Nico Vascellari : “Mon travail est d’abord né de l’ennui et de la haine“
L’OFFICIEL ART : Quelle est votre définition de la performance ?
NICO VASCELLARI : En art, la performance suppose toujours un médium particulier : le corps. Visible ou invisible, singulier ou pluriel, visuel ou auditif, ou les deux à la fois, le corps est l’élément indispensable. A mes débuts, cela dit, la performance n’était pour moi qu’un mode d’expression parmi d’autres. Après avoir abandonné mes études de cinéma, je me suis tourné vers le milieu de la culture underground et de la performance, car cette évolution me semblait cohérente, voire la seule possible pour traduire une expérience vitale et chargée de sens. J’ai ressenti une immense liberté en découvrant le travail d’artistes comme Gunther Brus ou Rudolf Schwarzkogler, par exemple, ou encore Bas Jan Ader ou Mike Kelley. J’ai commencé à visiter des musées partout en Europe, dans les villes où mon groupe donnait des concerts le soir. Mon travail est d’abord né de l’ennui et de la haine, et il a évolué vers d’autres formes d’ennui et de haine. De manière générale, je dirais que le vide et l’absence auront constitué les éléments centraux au début de ma recherche.
Comment l’installation Revenge, montrée au public pour la première et unique fois lors de Biennale de Venise 2007, est-elle réactivée dans le cadre du Maxxi ?
Revenge est une installation faite de bois calciné et de 63 enceintes ; que j’avais empruntées en 2007, pour la première présentation à la 52e Biennale de Venise, à divers groupes underground européens. A la fin de l’exposition, j’ai dû leur racheter les enceintes car beaucoup étaient très abîmées. A l’époque, l’installation était activée par une performance dont j’avais la charge avec John Wiese, qui contrôlait le feedback et les cris que je produisais en traversant le public. Au Maxxi, Revenge est installée à l’intérieur du musée, et la performance a lieu dans un espace inédit, qui n’a encore jamais été ouvert au public. C’est un parking de trois étages, dont deux sont souterrains. Pour le dire simplement, Revenge est un poème épique qui révèle une lutte intérieure visant à préserver l’authenticité, ou du moins ce qu’il en reste. Revenge traduit ce conflit-là.

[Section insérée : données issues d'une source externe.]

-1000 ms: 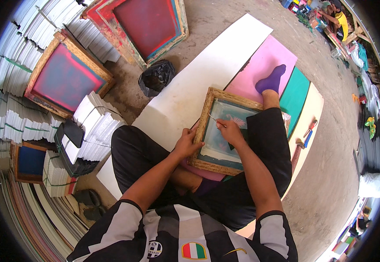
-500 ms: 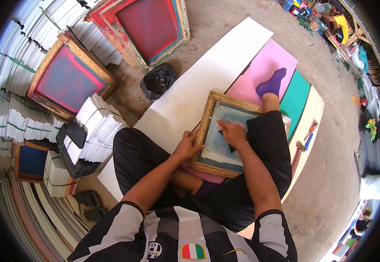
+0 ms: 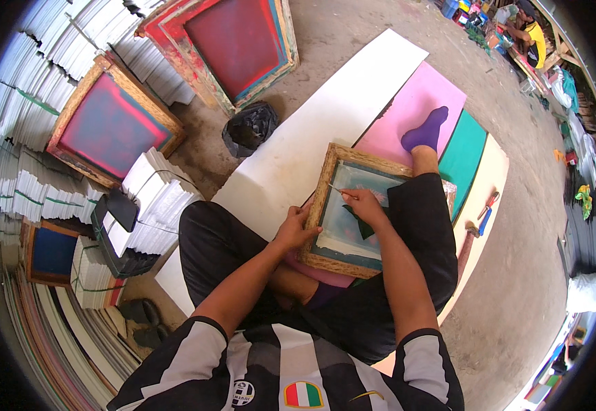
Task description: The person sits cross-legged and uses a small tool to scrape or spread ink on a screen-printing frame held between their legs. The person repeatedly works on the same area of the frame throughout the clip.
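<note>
Framed screen [image 3: 339, 226]: right side is hidden under trouser leg [image 3: 414, 222].
Thin tool [image 3: 336, 187]: handle covered by right hand [image 3: 364, 205], tip too small to tell.
Red screen [image 3: 235, 44]: top cut off.

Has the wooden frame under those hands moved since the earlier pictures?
No, not visibly: against the pink sheet, the wooden frame keeps the same place.

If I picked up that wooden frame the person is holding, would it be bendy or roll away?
The wooden frame would probably feel stiff, because the bars that show look thick. The panel inside might give a little if pushed, since it looks like a thin sheet. The frame likely wouldn't roll, as its sides look straight.
</note>
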Action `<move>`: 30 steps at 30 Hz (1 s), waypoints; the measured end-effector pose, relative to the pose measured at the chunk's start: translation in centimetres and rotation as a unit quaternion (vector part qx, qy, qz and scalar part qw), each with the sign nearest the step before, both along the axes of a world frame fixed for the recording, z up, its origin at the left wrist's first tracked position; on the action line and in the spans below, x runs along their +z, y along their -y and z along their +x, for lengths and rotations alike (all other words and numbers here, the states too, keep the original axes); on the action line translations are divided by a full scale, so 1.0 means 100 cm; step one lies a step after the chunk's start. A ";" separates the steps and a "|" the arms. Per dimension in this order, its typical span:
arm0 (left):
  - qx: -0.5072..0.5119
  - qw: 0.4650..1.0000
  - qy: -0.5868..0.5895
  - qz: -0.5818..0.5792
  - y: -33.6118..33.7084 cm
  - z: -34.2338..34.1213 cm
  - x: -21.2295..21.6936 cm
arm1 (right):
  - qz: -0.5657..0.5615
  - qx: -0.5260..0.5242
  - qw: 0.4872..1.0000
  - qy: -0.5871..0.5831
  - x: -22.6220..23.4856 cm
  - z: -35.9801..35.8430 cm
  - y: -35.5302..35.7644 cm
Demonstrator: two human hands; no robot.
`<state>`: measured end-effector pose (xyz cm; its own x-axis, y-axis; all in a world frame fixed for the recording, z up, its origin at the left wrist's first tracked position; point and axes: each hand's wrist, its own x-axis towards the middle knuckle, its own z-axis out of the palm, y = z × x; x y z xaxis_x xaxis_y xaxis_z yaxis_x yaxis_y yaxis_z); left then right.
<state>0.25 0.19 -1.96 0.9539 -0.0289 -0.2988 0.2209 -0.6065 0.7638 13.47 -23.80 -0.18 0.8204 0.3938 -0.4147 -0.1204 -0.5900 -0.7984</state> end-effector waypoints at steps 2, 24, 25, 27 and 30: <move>0.000 1.000 -0.006 -0.002 -0.004 -0.003 0.003 | -0.078 0.015 0.992 0.102 0.039 -0.014 -0.013; 0.002 1.000 -0.010 -0.010 0.004 -0.002 0.017 | -0.099 -0.024 0.979 0.175 -0.007 -0.032 -0.006; 0.005 1.000 -0.011 -0.007 0.002 -0.003 0.015 | -0.126 -0.017 0.974 0.186 0.010 -0.040 -0.012; 0.006 1.000 -0.004 0.001 0.002 -0.004 0.011 | -0.189 -0.004 0.962 0.199 0.039 -0.049 -0.020; 0.003 1.000 0.011 0.015 0.002 -0.005 0.004 | -0.264 0.015 0.943 0.204 0.060 -0.056 -0.029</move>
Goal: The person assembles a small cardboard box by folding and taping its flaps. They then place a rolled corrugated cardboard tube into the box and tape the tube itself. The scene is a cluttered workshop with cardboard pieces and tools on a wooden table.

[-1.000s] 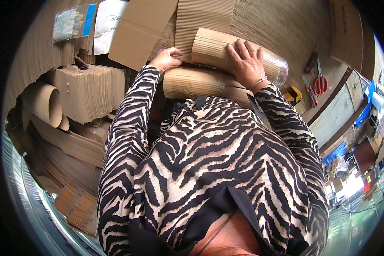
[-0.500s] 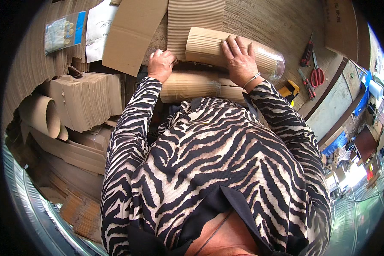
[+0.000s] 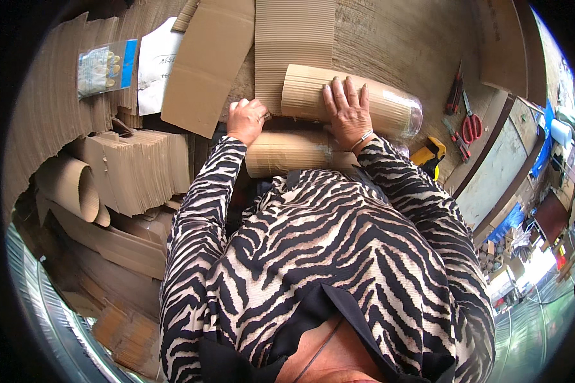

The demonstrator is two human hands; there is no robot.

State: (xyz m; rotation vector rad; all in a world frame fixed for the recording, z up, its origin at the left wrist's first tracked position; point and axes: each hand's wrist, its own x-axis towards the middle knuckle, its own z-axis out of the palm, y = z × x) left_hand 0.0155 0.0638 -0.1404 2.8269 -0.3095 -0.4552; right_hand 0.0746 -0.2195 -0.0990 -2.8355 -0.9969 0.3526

Avec le recul, quel regard portez-vous aujourd’hui sur cette installation de 2007 ?
Beaucoup de choses se sont produites et beaucoup ont changé depuis cette exposition. A l’époque, l’invitation à la Biennale de Venise m’a incité à remettre mon travail en question. Ce que j’avais en tête, quand la commission m’a appelé pour m’annoncer que j’étais lauréat du Prix du jeune art italien, c’était une scène du film El Topo : le héros parvient à délivrer les monstres et à les faire sortir de leur grotte, mais, dès qu’ils atteignent le village voisin, ils se font brutalement exécuter par les villageois.
Quels échanges avez-vous eus avec la Maison Fendi dans le cadre de ce projet ?
Quand le musée m’a enfin donné son accord définitif pour l’utilisation du parking, les vraies difficultés ont commencé à surgir — comment utiliser un espace aussi énorme, et cela dans les limites imposées par les règles de sécurité ? Je suis très reconnaissant aux équipes de Fendi, qui m’ont aidé, avec autant de bienveillance que de générosité, à présenter mon travail dans ces conditions particulières. On m’a fait une confiance absolue, je crois, et cela m’a permis de poursuivre le travail en toute liberté, et en toute sincérité, pour préserver la vision et la poésie de cette pièce.
“Nico Vascellari, Revenge”, exposition jusqu’au 2 septembre au Maxxi, Via Guido Reni, 4/A, Rome, Italie.